Eighteen Dollars a Family

by Sabina Jafri ‘20

I recently sat in a Youth Peace Conference workshop at Blake High School and listened to a student lecturer, aged sixteen, speak on an issue that was immeasurably important to her. She began by asking everyone in the room this: though it is illegal everywhere, in how many of the world’s 196 countries does slavery still exist?

There was a confused silence, followed by a tentative roll call of numbers. I heard 13, 30, 76 … somebody dared to guess 120, and that was it. My friend shook her head. Then, from underneath a red baseball cap in the back of the room, came a firm “196.” Our lecturer nodded.

As defined by Free the Slaves, an organization dedicated to liberating current slaves and changing conditions which are conducive to it, slavery is the holding of people at a workplace through force, fraud, or coercion for purposes of sexual exploitation or forced labor. In other words, a slave is a person who is forced to work, without pay, under threat of violence, who cannot walk away.

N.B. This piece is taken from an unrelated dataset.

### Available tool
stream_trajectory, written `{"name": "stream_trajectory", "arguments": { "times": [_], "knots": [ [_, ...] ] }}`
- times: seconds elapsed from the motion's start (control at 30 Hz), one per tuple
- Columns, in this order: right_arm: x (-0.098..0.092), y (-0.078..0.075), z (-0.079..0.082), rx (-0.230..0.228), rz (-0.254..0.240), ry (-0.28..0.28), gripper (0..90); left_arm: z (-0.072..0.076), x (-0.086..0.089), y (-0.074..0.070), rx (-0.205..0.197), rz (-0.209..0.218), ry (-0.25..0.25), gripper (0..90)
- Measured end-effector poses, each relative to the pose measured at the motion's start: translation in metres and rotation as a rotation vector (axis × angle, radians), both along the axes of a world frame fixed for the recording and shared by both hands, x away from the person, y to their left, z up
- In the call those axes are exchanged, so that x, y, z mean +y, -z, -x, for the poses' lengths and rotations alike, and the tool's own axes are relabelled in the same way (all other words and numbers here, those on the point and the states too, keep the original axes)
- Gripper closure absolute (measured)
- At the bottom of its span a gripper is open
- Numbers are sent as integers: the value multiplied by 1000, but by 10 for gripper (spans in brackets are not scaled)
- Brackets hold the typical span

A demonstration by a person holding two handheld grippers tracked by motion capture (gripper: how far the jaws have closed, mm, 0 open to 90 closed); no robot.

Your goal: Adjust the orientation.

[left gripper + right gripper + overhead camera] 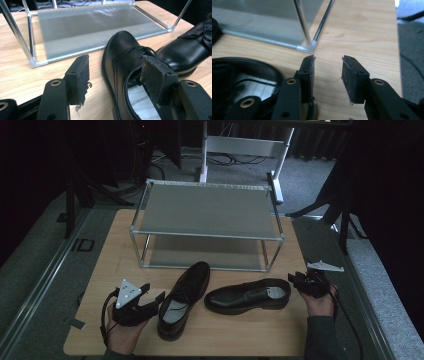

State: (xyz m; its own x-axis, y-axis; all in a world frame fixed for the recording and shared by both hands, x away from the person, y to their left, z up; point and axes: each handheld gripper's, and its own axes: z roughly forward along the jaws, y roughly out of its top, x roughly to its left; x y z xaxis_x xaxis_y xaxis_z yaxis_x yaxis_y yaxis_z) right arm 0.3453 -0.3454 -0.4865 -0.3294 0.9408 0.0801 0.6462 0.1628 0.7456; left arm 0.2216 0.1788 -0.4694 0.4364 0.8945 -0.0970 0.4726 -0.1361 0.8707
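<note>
Table (100, 265) | left gripper (115, 75) astride left shoe (125, 62) wall (unpinched) | right gripper (327, 68) beside right shoe (244, 72)

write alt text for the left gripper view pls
The left gripper stands open with its jaws astride the near side wall of a black lace-up shoe on a wooden table. A second black shoe sits right, a metal shoe rack behind.

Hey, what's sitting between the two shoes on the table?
Nothing: in the high view, bare table shows in the narrow gap between the left shoe and the right shoe.
</note>
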Motion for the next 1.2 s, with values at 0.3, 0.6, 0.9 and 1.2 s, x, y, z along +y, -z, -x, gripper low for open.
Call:
{"name": "stream_trajectory", "arguments": {
  "times": [0.3,0.6,0.9,1.2],
  "knots": [
    [-4,12,1,31,-79,-99,702,0,1,0,-1,2,-1,408],
    [-7,8,19,32,-36,-160,753,-1,-1,1,3,1,2,408],
    [-11,8,42,31,-44,-193,760,-1,-2,1,2,-3,8,408],
    [-10,7,67,30,-63,-257,758,-1,-4,2,6,-8,19,408]
  ]
}}
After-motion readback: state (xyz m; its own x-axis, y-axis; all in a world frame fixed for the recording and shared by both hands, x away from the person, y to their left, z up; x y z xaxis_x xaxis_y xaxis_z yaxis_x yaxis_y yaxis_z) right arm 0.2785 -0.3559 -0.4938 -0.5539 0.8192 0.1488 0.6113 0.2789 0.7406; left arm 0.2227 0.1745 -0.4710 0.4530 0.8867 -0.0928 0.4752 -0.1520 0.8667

There was an uneasy hush in the room by that point, and some of my peers exchanged mystified expressions with their friends. It was clear that we were all thinking the same thing: no history teacher we had ever had even remarked on the fact that this type of bondage was not a thing of the past. Slavery is bad, that we all knew, but it was a bad that had long since been abolished. However, my friend stood before us with absolute conviction, and continued.

“Modern slavery encompasses those subject to debt bondage, who must ‘work off’ a loan that can never be paid, contract slavery, who are tricked into work with a false labor contract, sex trafficking, forced marriage, domestic servitude, and child soldiers,” she told us.

Appalled, we looked on as images flashed on our new, sleek projector screen: images of 3-year-old children and 80-year-old women piling ten or more bricks onto their heads, walking miles in the dust and scorching sun to deposit them, and repeating this process for sixteen hours without breaks or food. “Hell on Earth,” whispered the girl next to me, with tears in her eyes.

With disbelief, we watched a reporter shake as she told us she was not allowed to cry as she observed the slaves at work: it would destroy their monotony and an owner, secretly watching, could make their conditions worse.

A slaveholder in colonial America saved for an average of three years’ to obtain an amount that is equivalent to $40,000 today: the amount needed to purchase a single slave during that time period. Today, an entire family may be purchased for as small a price as $18. Could you ever have believed that buying and selling people would be so cheap? By even the most conservative estimates, twice as many people are in bondage today than during the entire trans-Atlantic slave trade.

At the end of her lecture, my friend drew herself up and looked each of us squarely in the eye. “It is understandable to feel like you can help because we, as students, often have limited mobility,” she started, her urgency breathed in to her every word. “But we shall not succumb to this challenge: there are still things we can do.”

We may stop buying from fast fashion brands that harness female factory labor to produce cheap clothing. Apps and online resources, such as Good On You, promoted by Emma Watson, differentiate between stores with different labor sources. We may write letters to media sources and inform out friends and families that contrary to what they may think they know, we are still struggling to end the enslavement of fellow human beings. We may fundraise.

We are not helpless, but those slaves are. It may cost us a few dollars and fashion sacrifices to tailor our shopping a certain way, but it costs them lives.